> **DATA**:
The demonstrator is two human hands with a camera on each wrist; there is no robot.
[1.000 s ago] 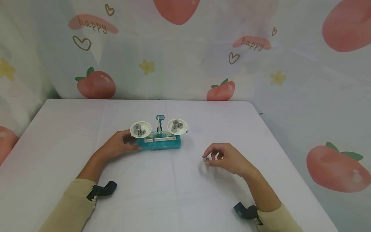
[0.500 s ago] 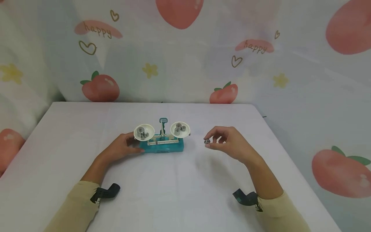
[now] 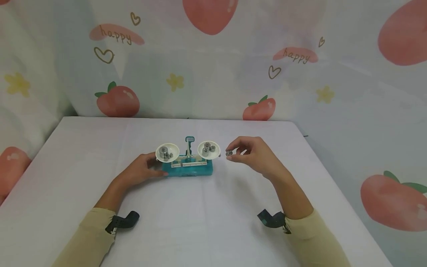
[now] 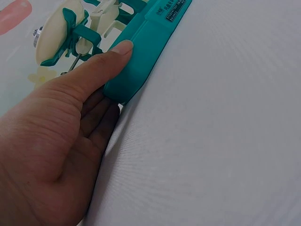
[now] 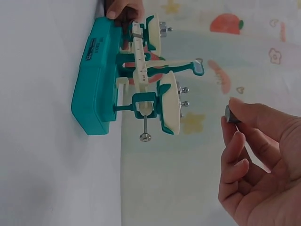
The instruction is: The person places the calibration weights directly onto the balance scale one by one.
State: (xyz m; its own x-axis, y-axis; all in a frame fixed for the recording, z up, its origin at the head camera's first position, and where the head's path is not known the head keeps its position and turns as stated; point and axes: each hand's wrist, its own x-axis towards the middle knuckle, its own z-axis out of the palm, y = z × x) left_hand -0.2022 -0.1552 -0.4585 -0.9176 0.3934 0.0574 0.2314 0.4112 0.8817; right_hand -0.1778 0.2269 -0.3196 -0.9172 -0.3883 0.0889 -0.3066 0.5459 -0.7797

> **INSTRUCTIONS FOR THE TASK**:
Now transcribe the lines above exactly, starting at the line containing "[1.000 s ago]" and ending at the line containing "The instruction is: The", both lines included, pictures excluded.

> **RESULT BELOW**:
[1.000 s ago] 
[0.500 s ago] 
[now] 
[now] 
[now] 
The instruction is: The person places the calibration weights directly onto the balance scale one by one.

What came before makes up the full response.